Your job is to set down the listing again exactly as it stands.

====================

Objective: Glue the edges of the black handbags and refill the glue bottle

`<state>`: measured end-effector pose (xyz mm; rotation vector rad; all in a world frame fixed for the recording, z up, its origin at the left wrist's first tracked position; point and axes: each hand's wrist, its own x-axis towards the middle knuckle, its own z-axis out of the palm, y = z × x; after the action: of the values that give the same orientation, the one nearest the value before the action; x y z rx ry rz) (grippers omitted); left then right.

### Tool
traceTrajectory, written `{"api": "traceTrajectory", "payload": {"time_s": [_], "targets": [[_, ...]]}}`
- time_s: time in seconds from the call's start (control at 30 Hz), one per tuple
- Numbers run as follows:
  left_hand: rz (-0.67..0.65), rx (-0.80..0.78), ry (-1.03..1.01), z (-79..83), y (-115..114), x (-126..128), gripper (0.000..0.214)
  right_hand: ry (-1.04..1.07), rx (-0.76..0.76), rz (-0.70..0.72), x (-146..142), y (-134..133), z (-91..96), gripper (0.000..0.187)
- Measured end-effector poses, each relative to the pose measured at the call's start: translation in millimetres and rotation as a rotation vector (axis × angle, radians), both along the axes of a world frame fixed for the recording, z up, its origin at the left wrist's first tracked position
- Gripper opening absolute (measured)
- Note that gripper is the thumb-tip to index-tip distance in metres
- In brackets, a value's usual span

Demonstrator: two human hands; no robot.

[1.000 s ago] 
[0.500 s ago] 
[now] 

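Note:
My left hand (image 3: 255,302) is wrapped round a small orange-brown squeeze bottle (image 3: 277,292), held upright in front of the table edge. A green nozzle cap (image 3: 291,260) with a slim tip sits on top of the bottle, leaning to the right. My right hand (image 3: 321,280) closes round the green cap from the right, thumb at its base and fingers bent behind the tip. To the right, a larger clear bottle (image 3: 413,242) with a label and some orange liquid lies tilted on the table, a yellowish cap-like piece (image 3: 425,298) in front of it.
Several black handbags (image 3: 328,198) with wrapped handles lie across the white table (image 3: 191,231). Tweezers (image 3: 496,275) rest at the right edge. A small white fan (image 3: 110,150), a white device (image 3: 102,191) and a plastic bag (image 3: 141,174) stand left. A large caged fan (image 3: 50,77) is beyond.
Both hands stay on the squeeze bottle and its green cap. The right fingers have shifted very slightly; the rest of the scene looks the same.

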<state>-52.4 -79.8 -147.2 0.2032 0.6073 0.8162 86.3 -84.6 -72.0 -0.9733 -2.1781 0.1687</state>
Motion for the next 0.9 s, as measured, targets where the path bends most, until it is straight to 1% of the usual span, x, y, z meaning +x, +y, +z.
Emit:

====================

REPLY TO THE EXERCISE:
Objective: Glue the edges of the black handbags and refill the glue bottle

`<state>`: measured end-effector pose (xyz mm; rotation vector rad; all in a world frame fixed for the recording, z up, its origin at the left wrist's first tracked position; point and axes: each hand's wrist, its own x-axis towards the middle knuckle, its own z-axis out of the palm, y = z × x; after the action: of the values that give the same orientation, the one nearest the value before the action; x y z rx ry rz) (grippers omitted); left then right.

### Tool
traceTrajectory, written `{"api": "traceTrajectory", "payload": {"time_s": [_], "targets": [[_, ...]]}}`
- time_s: time in seconds from the call's start (control at 30 Hz), one per tuple
- Numbers run as follows:
  left_hand: rz (-0.67..0.65), rx (-0.80..0.78), ry (-1.03..1.01), z (-79..83), y (-115..114), x (-126..128), gripper (0.000..0.214)
  right_hand: ry (-1.04..1.07), rx (-0.76..0.76), rz (-0.70..0.72), x (-146..142), y (-134..133), z (-91..96), gripper (0.000..0.187)
- Measured end-effector poses, each relative to the pose measured at the call's start: translation in millimetres and rotation as a rotation vector (axis × angle, radians), both along the axes of a world frame fixed for the recording, z up, its origin at the left wrist's first tracked position
- Gripper opening absolute (measured)
- Note that gripper is the thumb-tip to index-tip distance in metres
- In brackets, a value's usual span

Demonstrator: two human hands; no robot.

[1.000 s ago] 
[0.500 s ago] 
[now] 

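Note:
My left hand (image 3: 255,302) is wrapped round a small orange-brown squeeze bottle (image 3: 277,292), held upright in front of the table edge. A green nozzle cap (image 3: 291,260) with a slim tip sits on top of the bottle, leaning to the right. My right hand (image 3: 321,280) closes round the green cap from the right, thumb at its base and fingers bent behind the tip. To the right, a larger clear bottle (image 3: 413,242) with a label and some orange liquid lies tilted on the table, a yellowish cap-like piece (image 3: 425,298) in front of it.
Several black handbags (image 3: 328,198) with wrapped handles lie across the white table (image 3: 191,231). Tweezers (image 3: 496,275) rest at the right edge. A small white fan (image 3: 110,150), a white device (image 3: 102,191) and a plastic bag (image 3: 141,174) stand left. A large caged fan (image 3: 50,77) is beyond.
Both hands stay on the squeeze bottle and its green cap. The right fingers have shifted very slightly; the rest of the scene looks the same.
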
<state>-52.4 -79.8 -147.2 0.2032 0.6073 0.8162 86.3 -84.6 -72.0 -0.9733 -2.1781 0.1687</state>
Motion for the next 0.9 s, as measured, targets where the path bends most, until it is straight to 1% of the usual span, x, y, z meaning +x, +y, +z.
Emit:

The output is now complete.